Admiring the flowers ( Part 1) | Teen Ink

Admiring the flowers ( Part 1)

July 10, 2013
By Baby_Rav SILVER, Chandigarh, Other
Baby_Rav SILVER, Chandigarh, Other
7 articles 0 photos 7 comments

Mr and Mrs. Chopra lived in the bungalow, four houses left from us. Their pink bougainvillea hedge was always meticulously cut and the lawn was always free from dog turd. Mr Chopra was a stock broker, a rich one if the aunties were to be believed. Mrs. Chopra had been a daughter of an affluent business man and had never forgotten that.
I had always thought of Mr. Chopra as an underdog. Maybe it was his hunched shoulders, or his continuously shifting eyes which never really met yours, but whatever it was , the first impression was of a nervous temperament.
Most of this story revolves around a park. A park, you say? Yes, a park.
There was nothing extra-ordinary about that park. In fact, the likes of it can still be seen all around the city. The up keeping was financed by the local politician (who happened to live right next to it), and no dogs were allowed. Aunties could be seen jogging in the morning, with their flabby arms and thunder thighs , and the youth of the neighborhood, the rich and the servant's children, all played blissfully together.
That summer things had been particularly tensed at home. I was a single child and slightly eccentric,if I may say so, and the park had been my refuge. It was directly in front of the Chopra's, and Ashish( the Chopra's son) and I had spent many hours in it. Back then, Ashish did not chase any short skirt that came his way and I was not a loner but one of the cool ones.
Anyways,(cause this story is getting slightly out of track), it all started with Rita's arrival.
And who is this Rita?
Allow me to explain.
Rita was a distant cousin, as most Indian relatives are, but my mother apparently owed something to her mother so we were obliged to respectful and hospitable when Rita came to stay at our house. Rita was fair and pretty, and like many other naive village girls, quite unconscious of her pulchritude. She was sixteen, an year older than I was, and the sweetest person I have ever met. My mother, who was quite sick of my smart-a-- mouth, always started the day with Rita's praises and my implied failures. But routine takes away flavor, and soon I stopped paying the slightest attention.
Every boy who came within Rita's proximity because instantly enchanted.
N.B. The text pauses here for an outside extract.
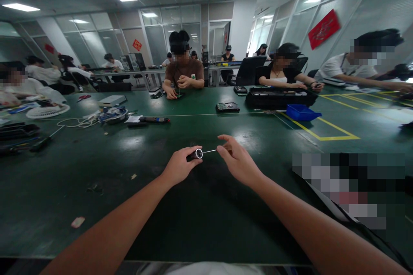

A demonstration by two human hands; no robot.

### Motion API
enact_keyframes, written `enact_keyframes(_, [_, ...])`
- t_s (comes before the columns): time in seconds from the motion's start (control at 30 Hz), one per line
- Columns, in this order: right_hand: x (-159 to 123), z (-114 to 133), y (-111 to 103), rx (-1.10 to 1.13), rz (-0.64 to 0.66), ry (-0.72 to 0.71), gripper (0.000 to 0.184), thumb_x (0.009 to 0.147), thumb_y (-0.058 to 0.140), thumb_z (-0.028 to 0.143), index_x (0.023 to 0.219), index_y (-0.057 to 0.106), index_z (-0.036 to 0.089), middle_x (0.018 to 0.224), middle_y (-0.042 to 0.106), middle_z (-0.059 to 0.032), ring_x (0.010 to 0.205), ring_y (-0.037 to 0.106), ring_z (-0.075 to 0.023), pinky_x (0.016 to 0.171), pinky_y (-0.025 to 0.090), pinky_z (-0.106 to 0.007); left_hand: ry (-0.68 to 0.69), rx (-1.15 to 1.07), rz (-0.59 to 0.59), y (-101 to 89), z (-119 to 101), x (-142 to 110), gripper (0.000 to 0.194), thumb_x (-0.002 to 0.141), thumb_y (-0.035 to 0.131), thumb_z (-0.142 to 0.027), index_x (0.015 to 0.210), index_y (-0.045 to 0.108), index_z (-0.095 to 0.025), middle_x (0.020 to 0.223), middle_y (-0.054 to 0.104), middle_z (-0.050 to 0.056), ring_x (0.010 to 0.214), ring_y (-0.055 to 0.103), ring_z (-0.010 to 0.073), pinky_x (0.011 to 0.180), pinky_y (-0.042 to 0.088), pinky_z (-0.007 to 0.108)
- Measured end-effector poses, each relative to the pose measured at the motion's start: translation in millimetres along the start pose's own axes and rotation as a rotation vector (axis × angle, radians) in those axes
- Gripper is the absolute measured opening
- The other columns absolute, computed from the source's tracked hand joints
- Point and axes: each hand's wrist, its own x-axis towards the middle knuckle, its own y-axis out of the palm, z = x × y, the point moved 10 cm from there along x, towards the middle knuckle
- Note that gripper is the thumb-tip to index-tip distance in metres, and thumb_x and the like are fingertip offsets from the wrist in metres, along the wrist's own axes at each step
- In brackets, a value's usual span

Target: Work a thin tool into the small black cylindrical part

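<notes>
My left hand (181,164) grips a short dark cylinder (199,154) with a bright silver ring at its end, between thumb and fingers. From beside that ring a thin metal rod (209,151) runs across to my right hand (237,159). The right thumb and a finger pinch the rod's far end, while the index finger sticks out above. Whether the rod goes into the cylinder or only touches its side, I cannot tell. Both hands are just over the green table (206,223).
Beyond my hands lie a hard drive (227,107), a blue tray (302,112) and a long black casing (279,98). Left are a dark power tool (155,120), coiled cables (111,114) and a white fan grille (47,111). Several people work across the table. Yellow tape marks the right side.
</notes>
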Motion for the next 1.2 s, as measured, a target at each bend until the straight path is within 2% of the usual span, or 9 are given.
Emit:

Rita, new to this urban perverseness, basked in the attention until my father forbade any boy to enter our house. My father was an excellent shot; to emphasize his point, he started sitting in the veranda, cleaning his gun and looking at
passersby with narrowed eyes.
The effect was immediate; Rita could go outside with me and sit in the park without any disturbances of the male kind.
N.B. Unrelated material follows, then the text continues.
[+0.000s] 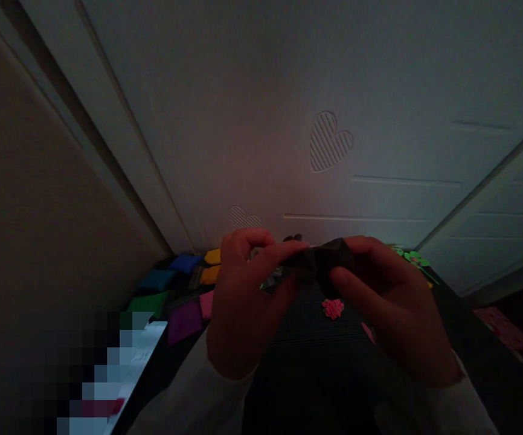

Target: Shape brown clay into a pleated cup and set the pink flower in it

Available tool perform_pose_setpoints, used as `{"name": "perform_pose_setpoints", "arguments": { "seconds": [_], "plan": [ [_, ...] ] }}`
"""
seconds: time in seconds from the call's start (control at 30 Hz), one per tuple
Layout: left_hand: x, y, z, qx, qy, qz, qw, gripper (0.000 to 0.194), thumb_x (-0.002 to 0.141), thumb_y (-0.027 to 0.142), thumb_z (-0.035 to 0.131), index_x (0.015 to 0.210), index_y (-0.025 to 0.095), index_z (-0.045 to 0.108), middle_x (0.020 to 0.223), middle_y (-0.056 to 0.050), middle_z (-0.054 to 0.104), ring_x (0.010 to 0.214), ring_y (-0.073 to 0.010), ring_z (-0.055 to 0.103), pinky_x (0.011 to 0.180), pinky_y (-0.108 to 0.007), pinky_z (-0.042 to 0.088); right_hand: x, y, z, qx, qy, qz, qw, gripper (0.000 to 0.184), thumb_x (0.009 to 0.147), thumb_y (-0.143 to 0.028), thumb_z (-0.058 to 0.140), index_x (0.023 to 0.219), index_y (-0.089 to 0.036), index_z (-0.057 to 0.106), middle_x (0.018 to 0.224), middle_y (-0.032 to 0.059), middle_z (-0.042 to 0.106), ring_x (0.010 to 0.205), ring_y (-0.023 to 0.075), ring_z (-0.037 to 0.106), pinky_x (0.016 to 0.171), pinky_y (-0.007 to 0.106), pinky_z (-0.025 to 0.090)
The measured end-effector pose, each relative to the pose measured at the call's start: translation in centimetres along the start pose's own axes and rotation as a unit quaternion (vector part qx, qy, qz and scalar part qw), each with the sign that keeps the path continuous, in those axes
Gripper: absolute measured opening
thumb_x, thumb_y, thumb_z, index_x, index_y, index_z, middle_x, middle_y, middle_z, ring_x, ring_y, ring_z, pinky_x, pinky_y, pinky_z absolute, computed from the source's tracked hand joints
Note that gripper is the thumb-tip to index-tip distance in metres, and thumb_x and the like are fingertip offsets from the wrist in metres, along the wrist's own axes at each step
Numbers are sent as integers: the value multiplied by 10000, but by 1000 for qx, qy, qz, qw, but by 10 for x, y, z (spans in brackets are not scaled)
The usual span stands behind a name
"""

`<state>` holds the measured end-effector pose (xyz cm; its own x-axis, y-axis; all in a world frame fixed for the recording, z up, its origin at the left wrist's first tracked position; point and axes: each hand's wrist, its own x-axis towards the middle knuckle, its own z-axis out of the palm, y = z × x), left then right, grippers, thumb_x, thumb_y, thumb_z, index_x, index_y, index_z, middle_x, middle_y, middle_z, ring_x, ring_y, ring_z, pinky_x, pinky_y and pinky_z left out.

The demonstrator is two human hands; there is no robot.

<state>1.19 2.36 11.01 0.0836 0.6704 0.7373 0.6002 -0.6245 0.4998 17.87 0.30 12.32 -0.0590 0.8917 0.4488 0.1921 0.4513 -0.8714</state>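
A dark, crumpled, soft-looking piece is held up above the black tabletop, and the dim light hides what it is made of. My left hand pinches its left end between thumb and fingers. On the other side, my right hand grips the right end with the thumb in front. Beneath the hands a small pink flower with green specks lies on the table. A flat pink piece shows beside my right hand, partly covered by it.
Packets in several colours, among them blue, green and purple, lie at the left. A lit, partly pixelated screen is nearer. Green flowers lie at the back right. A pale panel with embossed hearts stands behind the table.
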Motion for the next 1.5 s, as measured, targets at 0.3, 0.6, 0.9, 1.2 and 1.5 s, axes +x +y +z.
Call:
{"name": "perform_pose_setpoints", "arguments": {
  "seconds": [0.3,0.6,0.9,1.2,1.5],
  "plan": [
    [-3,1,-1,-108,-42,-63,991,325,820,112,520,1101,254,599,960,-17,637,862,-154,602,822,-325,460,2,6,8,-116,69,-46,990,137,835,-221,572,969,-242,590,901,-1,623,829,143,600,746,311,470],
    [-10,16,-6,-157,5,-58,986,446,721,192,688,1130,326,571,1107,-4,572,977,-176,585,877,-318,489,0,6,14,-149,94,-229,957,314,748,-36,613,1007,-212,589,1050,16,604,1000,134,563,874,272,452],
    [-7,17,-13,-126,33,34,991,468,735,45,611,1126,301,583,1094,39,622,956,-130,574,925,-279,465,-4,-2,13,-174,64,-290,939,486,714,-8,606,1162,-185,544,1082,24,568,1027,115,529,918,202,437],
    [-9,19,-14,-160,0,-4,987,423,755,70,591,1084,337,581,1127,58,613,1044,-138,559,984,-313,438,-5,-6,10,-156,23,-231,960,458,752,-66,602,1162,-264,554,1120,2,580,1035,140,535,911,243,445],
    [-8,19,-15,-192,-40,-64,979,351,774,179,620,1073,360,589,1088,33,623,999,-167,602,965,-356,457,-7,-5,9,-92,6,-155,984,413,789,-103,584,1140,-321,569,1096,0,583,1017,158,534,851,287,453]
  ]
}}
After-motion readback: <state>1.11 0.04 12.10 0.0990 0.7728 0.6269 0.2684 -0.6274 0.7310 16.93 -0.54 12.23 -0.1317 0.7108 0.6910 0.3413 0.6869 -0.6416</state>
Around this time, the neighbors started talking about the loud late-night arguments at the Chopras. Apparently, Ashish had started staying out late and returning back home in the wee hours of the morning.
Ashish had the killer mixture of his mother's looks and his father's money , and Mr. Chopra, who seldom, if ever, raised his voice, and started threatening him with a whiplash. Mrs. Chopra usually took her son's side, and this resulted in shouting matches between the couple. Everyone knew about Ashish's night exploits with beautiful girls, so the surprising thing was Mr. Chopra's response.
Their were other changes in his behavior too. Mr. Chopra started going to the gym( although it added no kilos to his wiry frame), started wearing what suspiciously looked like Ashish's clothes and began having more and more frequent arguments with his family.
Vacations started. Rita and I started sitting in the park everyday. It became a routine; me with my sketch-pad and she with her embroidery. Indian summers inspire laziness and everything seems to slow down. Rita now had become bored of her admires and except of a few hard-core ones, the feeling was mutual.
After a few days, I started observing a strange thing. For inspiration I had began looking around my surroundings and had thus noticed Mr. Chopra. He always seemed to be in terrace at the same time that we we used to be in the park. He had his laptop with him, but I never seen him glancing at the screen. He probably would have seen me staring if he had not been looking at Rita so intently.
To test my hypothesis, I asked Rita. She replied, " Why, he does it all the time. I thought he just looks here to admire the flowers. They are very pretty, aren't they?"
I affirmed and the conversation followed on other pretty things (Rita wasn't very bright).
It wasn't only the flowers who were pretty.